The same goes for films and TV shows, although these divide fairly neatly into ‘smoking’ or ‘non smoking’ sections. In the latter there is a cuteness reserved for cigars and pipes in the hands of old men, even in fare aimed at children.

It may depend on the writer or the perceived audience, but all media to some extent reflects the attitude of the times. In the modern western world the educated middle class largely do not smoke, so the habit is confined to villains, members of the lower classes and characters the writers think needs a quirk. On the tip side of this, a disproportionate number of writers of my acquaintance are still smoking in one form or another, so perhaps their view of normality differs from mine. There is a trope which links smoking to stress, crisis, fatigue, recklessness, sin, excess and rebellion which of course we meet far more of in fiction than real life.

It does get tedious to watch on-screen and it starts to feel like dramatic laziness, even in shows that are otherwise excellent like Peaky Blinders or Babylon Berlin. What is the character doing? Uh oh, smoking. Like 120 per day for some characters, then. By contrast, the TV adaption of The Little Drummer Girl made the selective use of cigarettes and smoking paraphernalia a period-appropriate part of the plot.

I had fun with this trope in the Jeffrey Flint novels, as despite being a product of the 80s University system Flint doesn’t smoke – he doesn’t see the point and objects to swallowing the lies of tobacco multinationals. Instead he and Tyrone kill time eating Mars Bars, drinking Coke from cans or spinning out a pint of real ale. It’s the villains that are the smokers. As you may guess I’ve never smoked, and part of the reason is that tobacco has killed several members of my family; I don’t want to boost the bastards’ profits by making it glamorous, cute, sexy or in any way ‘manly’. None of my close friends and hardly any of my wider social circle smoke, which makes me rather like a nun writing sex scenes.

I’m currently working on a 1930s plot, so that gives me a dilemma as (a) everyone is smoking in contemporary ’30s movies and (b) ‘period’ ’30s movies made in modern times fall into either the ‘smoking’ or ‘non-smoking’ camp. Films made in the ’30s were still in the thrall of movie star glamour and the cigarette was a fashion accessory – even in fashion magazines. ‘Retro’ films either ape this style to overdose on period feel, or go for a more sanitized version of the past that doesn’t ring true. Golden Age novels also take the same approach, not seeing the problems inherent in the habit that we do now beyond certain questions of etiquette.

So how do I avoid boring not just the readers but myself with endless smoking scenes? First, assume it is just happening (like scratching noses, farting etc). Second, have a non-smoking lead. This is perfectly plausible, as despite the view that ‘everyone smoked’ back then it was not true.
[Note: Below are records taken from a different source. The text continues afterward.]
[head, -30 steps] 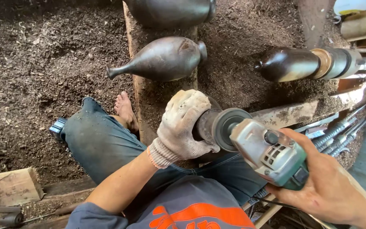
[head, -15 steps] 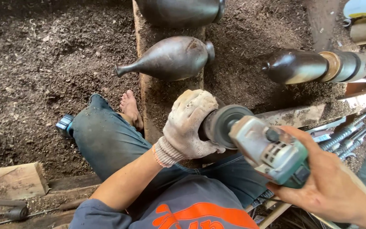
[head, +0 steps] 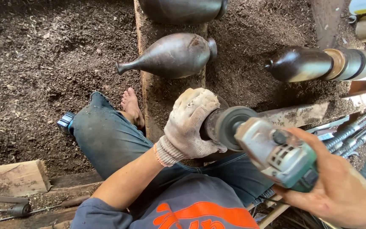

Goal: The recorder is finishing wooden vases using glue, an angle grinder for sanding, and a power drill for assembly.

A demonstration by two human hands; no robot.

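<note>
Workpiece: a dark round piece (head: 210, 123) is gripped against the grinder's disc, mostly hidden by the glove.
Left hand (head: 191, 125): gloved, fingers clamped over the workpiece.
Angle grinder (head: 272, 150): green-grey, its disc (head: 229, 126) pressed to the workpiece.
Right hand (head: 339, 191): bare, fingers wrapped round the grinder body.
Dark vase (head: 170, 56): laid on a plank (head: 149, 97) beyond the workpiece.
Sawdust (head: 34, 68): spread left of the plank.

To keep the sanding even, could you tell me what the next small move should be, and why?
Probably turn the dark wooden piece slightly in the gloved left hand: the disc of the angle grinder, held by the bare right hand, meets only one spot.
</note>
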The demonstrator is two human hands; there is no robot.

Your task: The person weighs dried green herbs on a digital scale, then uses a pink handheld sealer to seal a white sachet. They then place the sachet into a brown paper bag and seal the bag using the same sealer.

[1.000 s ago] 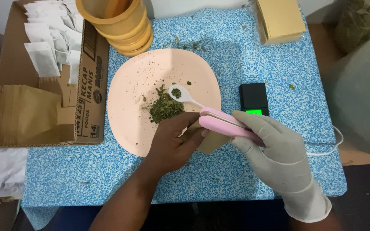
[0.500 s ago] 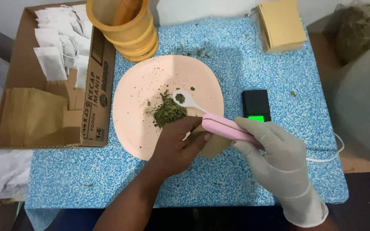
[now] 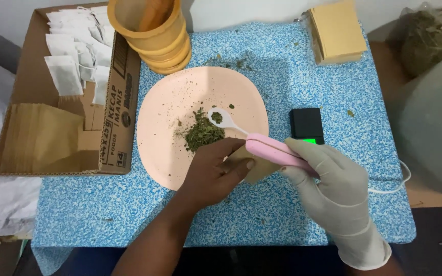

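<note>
A pink plate (image 3: 170,153) lies on the blue speckled table, with a small heap of dried green herb (image 3: 203,134) near its middle. My right hand (image 3: 333,179), in a pale glove, grips a spoon with a pink handle (image 3: 272,151); its white bowl (image 3: 216,116) carries a little herb just above the heap. My bare left hand (image 3: 213,171) holds a small brown paper pouch (image 3: 257,166) at the plate's right rim, right under the spoon handle.
A cardboard box (image 3: 118,102) at the left holds white sachets and brown pouches. Stacked yellow tubs (image 3: 154,30) stand behind the plate. A small black scale (image 3: 307,125) with a lit green display sits right of the plate; more brown pouches (image 3: 336,30) lie far right.
The spoon's bowl stays by the herb heap with a little herb in it. Both hands keep their hold; only the camera view shifts slightly.
</note>
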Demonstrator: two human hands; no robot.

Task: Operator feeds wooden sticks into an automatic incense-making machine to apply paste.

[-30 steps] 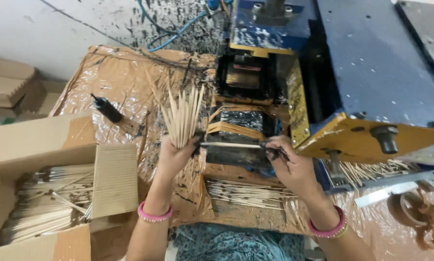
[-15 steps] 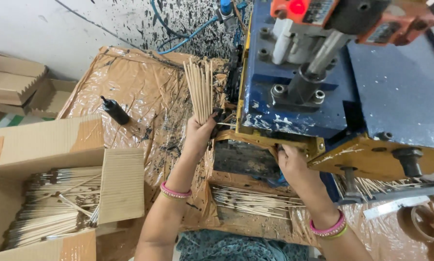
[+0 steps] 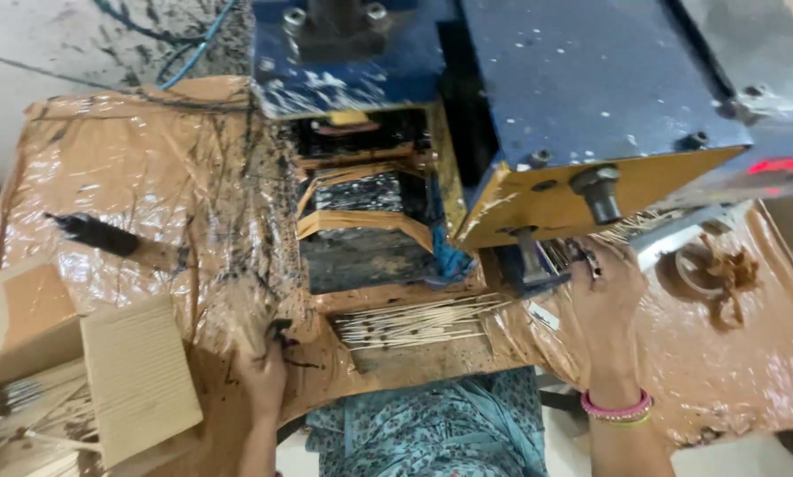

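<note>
My left hand (image 3: 260, 378) lies on the brown plastic-covered table (image 3: 149, 177) at its near edge, with no sticks in it. My right hand (image 3: 605, 287) reaches up under the yellow plate (image 3: 591, 190) of the blue machine (image 3: 582, 79), its fingertips at a row of thin sticks (image 3: 630, 230) in the feeder. The fingers are curled and partly hidden, so whether they grip anything is unclear. A flat pile of thin bamboo sticks (image 3: 414, 320) lies between my hands, in front of the machine's dark, paste-smeared opening (image 3: 366, 212).
A cardboard box (image 3: 136, 380) with more sticks (image 3: 26, 420) stands at the lower left. A black tool (image 3: 96, 232) lies on the plastic. A tape roll (image 3: 706, 269) sits at the right. Black smears cover the table's middle.
The bundle of sticks that my left hand held up is gone from it, and that hand has dropped to the table's near edge. My right hand moved right, under the yellow plate.
</note>
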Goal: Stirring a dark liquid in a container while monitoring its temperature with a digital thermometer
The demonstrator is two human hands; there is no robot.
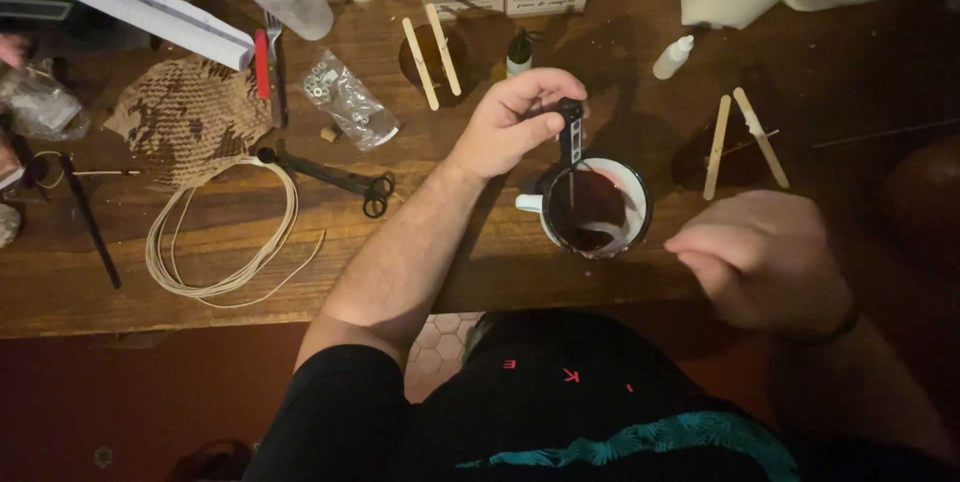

Tobacco consumption in the UK in the ’30s was half that in the ’40s and a third of that in the ’60s, when it peaked. With unemployment at 20% big slices of the population were simply too poor, and it was still viewed in many circles as unseemly for women. With a statistic at the equivalent of 4 cigarettes consumed per day per adult, there is plenty of scope for 1930s characters who don’t smoke at all or do so with restraint. I was interested to discover that the male and female leads in both Martin Edwards’ recent Gallows Court and Rory Clements’ Corpus are non-smokers. Perhaps I’m not the only one with this view.

So, a clean-air breathing hero braves the ’30s. I am going to have some fun…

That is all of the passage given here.